I don't think it's minimising to say that it's a different thing.
Read some of the stories on this thread.

Most of them tell of multiple incidents of degradation, humiliation, dehumanisation and minimising on a massive scale.
And a lot of the really awful stories will end with 'and I've been cat-called and groped in clubs too many times to mention'

Those last bits were the least of it - because, for women, that experience is so common as to not really be worthy of much note.

This thread is about women and the sheer prevalence of this behaviour.

It is not about how horrible women behave towards men, which is also wrong, but is off topic.

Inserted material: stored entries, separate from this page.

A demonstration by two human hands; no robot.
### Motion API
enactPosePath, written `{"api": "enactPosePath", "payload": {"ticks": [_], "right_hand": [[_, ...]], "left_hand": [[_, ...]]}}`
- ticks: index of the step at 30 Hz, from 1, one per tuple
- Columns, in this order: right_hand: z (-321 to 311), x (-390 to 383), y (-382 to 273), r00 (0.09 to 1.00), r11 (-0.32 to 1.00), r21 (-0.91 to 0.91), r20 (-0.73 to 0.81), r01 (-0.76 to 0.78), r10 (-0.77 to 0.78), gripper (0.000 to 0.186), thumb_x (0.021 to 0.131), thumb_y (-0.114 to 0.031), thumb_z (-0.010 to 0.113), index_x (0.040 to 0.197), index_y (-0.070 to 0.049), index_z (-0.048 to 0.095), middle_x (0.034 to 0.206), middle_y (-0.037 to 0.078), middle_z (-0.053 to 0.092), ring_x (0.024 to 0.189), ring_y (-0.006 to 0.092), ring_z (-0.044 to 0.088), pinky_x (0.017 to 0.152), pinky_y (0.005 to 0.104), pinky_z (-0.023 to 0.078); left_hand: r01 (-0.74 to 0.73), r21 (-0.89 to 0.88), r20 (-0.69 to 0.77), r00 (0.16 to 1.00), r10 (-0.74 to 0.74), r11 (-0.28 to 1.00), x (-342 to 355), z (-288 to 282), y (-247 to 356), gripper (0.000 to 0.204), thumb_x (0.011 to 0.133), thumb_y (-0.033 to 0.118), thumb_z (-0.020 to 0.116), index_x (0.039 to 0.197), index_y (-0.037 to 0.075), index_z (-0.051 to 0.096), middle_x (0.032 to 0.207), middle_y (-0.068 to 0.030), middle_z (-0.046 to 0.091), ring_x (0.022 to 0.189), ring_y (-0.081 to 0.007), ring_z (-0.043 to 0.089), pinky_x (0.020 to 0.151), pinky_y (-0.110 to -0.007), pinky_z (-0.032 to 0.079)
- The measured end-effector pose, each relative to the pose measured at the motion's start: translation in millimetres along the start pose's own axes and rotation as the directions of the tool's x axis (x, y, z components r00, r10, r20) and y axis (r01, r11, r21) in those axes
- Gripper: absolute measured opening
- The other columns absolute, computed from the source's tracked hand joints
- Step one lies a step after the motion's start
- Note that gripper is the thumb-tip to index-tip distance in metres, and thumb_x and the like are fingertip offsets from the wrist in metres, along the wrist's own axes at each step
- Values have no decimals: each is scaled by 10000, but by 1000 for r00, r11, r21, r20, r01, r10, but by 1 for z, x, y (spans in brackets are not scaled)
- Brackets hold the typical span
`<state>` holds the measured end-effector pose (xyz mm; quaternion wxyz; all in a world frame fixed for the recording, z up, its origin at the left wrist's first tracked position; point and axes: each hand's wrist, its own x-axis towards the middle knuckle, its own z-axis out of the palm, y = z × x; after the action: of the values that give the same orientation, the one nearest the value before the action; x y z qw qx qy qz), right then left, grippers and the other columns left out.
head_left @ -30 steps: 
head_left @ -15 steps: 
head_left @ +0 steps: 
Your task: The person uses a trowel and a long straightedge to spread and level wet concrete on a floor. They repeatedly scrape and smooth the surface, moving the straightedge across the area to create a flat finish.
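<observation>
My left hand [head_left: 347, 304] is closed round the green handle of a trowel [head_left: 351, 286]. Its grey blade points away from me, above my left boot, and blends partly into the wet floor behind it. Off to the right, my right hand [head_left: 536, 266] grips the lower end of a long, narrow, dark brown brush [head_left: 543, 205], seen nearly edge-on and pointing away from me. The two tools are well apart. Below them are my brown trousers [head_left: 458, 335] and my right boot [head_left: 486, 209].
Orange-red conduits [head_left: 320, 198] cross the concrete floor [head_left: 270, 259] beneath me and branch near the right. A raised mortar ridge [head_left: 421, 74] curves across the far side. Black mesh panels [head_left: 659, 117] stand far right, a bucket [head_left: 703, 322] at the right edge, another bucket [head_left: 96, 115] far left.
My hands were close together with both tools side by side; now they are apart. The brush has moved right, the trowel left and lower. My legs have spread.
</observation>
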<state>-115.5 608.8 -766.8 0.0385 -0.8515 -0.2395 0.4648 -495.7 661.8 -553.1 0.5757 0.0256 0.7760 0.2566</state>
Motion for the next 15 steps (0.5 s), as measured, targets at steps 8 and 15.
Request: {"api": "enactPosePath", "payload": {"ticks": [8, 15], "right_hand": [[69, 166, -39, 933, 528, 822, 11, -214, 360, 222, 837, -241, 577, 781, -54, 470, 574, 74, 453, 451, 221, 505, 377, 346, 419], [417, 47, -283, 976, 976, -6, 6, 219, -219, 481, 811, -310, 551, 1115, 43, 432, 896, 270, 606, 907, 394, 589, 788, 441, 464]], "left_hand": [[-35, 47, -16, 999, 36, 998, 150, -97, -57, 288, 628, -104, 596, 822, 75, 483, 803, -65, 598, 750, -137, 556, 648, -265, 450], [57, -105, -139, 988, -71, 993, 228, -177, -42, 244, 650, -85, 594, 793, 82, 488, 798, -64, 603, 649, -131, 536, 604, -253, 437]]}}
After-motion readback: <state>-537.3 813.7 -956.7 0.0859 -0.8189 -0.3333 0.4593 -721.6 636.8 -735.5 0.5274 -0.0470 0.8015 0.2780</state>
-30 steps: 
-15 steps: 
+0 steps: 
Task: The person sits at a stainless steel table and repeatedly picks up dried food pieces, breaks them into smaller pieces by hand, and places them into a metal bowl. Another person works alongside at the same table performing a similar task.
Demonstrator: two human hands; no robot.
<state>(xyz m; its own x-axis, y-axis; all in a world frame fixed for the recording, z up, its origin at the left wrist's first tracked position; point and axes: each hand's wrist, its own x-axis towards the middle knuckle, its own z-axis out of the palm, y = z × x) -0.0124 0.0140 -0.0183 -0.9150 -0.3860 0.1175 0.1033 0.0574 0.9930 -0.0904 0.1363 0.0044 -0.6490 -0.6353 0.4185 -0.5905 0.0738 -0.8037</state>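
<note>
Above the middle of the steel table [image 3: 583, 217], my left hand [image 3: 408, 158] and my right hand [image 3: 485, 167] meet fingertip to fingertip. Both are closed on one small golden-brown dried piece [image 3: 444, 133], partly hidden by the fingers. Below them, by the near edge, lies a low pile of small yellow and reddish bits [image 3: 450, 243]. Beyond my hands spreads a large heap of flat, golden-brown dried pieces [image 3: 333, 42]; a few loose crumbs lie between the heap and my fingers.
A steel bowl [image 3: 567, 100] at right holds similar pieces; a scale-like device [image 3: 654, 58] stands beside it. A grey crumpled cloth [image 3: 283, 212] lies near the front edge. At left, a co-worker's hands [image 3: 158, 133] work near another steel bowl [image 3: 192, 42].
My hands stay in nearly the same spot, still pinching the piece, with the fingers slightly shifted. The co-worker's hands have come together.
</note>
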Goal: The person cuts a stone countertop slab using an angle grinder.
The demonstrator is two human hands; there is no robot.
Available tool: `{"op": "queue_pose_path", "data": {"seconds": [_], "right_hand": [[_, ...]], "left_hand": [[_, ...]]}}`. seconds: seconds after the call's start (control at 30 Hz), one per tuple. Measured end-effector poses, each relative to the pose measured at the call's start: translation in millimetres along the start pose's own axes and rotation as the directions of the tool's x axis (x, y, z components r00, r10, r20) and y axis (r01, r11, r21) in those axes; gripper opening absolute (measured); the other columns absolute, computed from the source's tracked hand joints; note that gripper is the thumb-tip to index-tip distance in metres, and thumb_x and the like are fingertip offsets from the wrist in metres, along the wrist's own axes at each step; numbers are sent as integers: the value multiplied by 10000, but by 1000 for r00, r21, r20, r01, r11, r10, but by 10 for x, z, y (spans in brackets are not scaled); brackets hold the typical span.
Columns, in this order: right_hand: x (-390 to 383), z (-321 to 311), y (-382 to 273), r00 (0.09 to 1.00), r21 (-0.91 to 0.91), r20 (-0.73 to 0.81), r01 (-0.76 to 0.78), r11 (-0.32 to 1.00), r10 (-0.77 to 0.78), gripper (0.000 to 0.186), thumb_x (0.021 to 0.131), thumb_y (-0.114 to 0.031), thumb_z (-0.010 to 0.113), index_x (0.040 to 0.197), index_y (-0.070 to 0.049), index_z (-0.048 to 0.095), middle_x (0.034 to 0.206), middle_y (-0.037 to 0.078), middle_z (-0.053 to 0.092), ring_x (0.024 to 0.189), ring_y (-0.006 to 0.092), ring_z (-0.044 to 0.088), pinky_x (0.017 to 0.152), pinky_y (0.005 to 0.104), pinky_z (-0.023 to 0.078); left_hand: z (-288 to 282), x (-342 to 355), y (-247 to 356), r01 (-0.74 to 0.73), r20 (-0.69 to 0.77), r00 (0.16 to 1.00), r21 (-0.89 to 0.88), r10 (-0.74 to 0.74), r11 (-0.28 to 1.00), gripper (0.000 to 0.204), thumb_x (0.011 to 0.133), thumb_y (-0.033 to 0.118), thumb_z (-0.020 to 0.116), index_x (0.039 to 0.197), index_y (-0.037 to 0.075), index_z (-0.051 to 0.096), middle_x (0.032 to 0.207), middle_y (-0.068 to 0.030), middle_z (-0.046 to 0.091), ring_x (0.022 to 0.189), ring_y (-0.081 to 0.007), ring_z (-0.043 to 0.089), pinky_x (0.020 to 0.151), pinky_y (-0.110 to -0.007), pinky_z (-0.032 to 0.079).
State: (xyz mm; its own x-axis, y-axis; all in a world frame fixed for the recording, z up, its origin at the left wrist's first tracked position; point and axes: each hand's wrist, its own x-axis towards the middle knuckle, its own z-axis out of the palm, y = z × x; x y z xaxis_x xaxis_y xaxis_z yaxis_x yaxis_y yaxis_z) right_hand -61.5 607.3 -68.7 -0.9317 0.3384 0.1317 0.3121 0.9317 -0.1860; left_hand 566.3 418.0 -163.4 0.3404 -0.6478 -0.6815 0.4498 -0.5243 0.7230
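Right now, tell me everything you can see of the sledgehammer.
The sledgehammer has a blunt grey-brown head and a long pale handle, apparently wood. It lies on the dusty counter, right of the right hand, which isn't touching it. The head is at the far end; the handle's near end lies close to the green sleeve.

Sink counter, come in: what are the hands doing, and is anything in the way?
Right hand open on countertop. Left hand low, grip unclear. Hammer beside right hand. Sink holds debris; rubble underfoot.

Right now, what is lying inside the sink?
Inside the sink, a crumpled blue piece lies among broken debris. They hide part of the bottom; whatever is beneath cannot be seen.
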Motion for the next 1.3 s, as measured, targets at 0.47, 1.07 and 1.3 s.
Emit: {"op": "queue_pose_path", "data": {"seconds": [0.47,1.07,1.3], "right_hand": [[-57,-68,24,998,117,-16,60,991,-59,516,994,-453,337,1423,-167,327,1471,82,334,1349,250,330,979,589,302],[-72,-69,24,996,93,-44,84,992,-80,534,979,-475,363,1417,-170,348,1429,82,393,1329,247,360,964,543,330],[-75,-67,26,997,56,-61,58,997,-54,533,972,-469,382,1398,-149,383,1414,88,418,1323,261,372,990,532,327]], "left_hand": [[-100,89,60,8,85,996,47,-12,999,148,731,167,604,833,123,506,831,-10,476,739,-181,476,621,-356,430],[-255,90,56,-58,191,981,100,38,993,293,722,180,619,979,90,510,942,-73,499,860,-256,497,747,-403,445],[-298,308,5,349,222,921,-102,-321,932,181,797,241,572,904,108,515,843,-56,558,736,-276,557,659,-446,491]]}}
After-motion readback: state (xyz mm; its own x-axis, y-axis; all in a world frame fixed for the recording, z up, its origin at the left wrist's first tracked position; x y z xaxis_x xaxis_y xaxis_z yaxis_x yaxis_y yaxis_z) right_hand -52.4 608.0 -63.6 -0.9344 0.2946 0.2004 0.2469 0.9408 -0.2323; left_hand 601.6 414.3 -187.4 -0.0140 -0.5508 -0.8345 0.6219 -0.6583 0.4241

BeyondReasonablyDoubts · 16/10/2016 13:06

I think it depends whether the thread is about 1) generally being a victim of crime or 2) females being sexually assaulted under patriarchy.

I think it comes under option 2, clearly the male posters read it and thought it came under option 1. What this says about option 2 is interesting.

Sallystyle · 16/10/2016 13:06

I am sorry that Pan experienced that. It isn't right, and there are no excuses for anyone behaving in that way.

The problem is, it has a whiff of 'well, many men have experienced similar' and I have no doubt that some have, and their experiences matter as well but this isn't really the thread for it.

I asked my husband if he has ever experienced similar to Pan and he has once but he straight away said that while it was embarrassing he never feared for his life and he knew he could over power them if needed, so while embarrassing and unpleasant he was not scared.

AskBasil · 16/10/2016 13:08

Do you structure your life around avoiding sexual assault Pan? Ensuring that when you go out, you have enough money for a cab, you park your car in a busy area with lights so it's not deserted, you wear clothes that won't "provoke" women into assaulting you, you sometimes don't go to events you want to because it's too much trouble to arrange the way home best to avoid assault, do you ensure that you're careful about the way you talk to women so that you don't give them the idea you might welcome sexual attention from them and therefore provoke them to assault you? Do you carry your keys in your hand between your office and your car in case someone jumps you and assaults you?

If so, you are living like most women do and unlike most men do.

Fuxache this is about the structural likelihood of women suffering assaults and the systematic impact that has on how we behave and live.

But you know that don't you. You just can't resist me-too.

Ausernotanumber · 16/10/2016 13:08

The thread title is a fucking big clue.

It's not about men.

I never ever react like this I don't and I'm shaking.

How very FUCKING DARE YOU come on a thread that asks for WOMEN'S experiences of sexual assault. Rape.

And make it all about the men. It's not. This is. It the thread for that.

I was raped over and over and over. I wanted to share my experience with women. It have it used by men as right on fodder. Up there with the dude totes.

Fuck. Me.

Ausernotanumber · 16/10/2016 13:09

Excuse spelling errors. On phone and shaking. Sorry.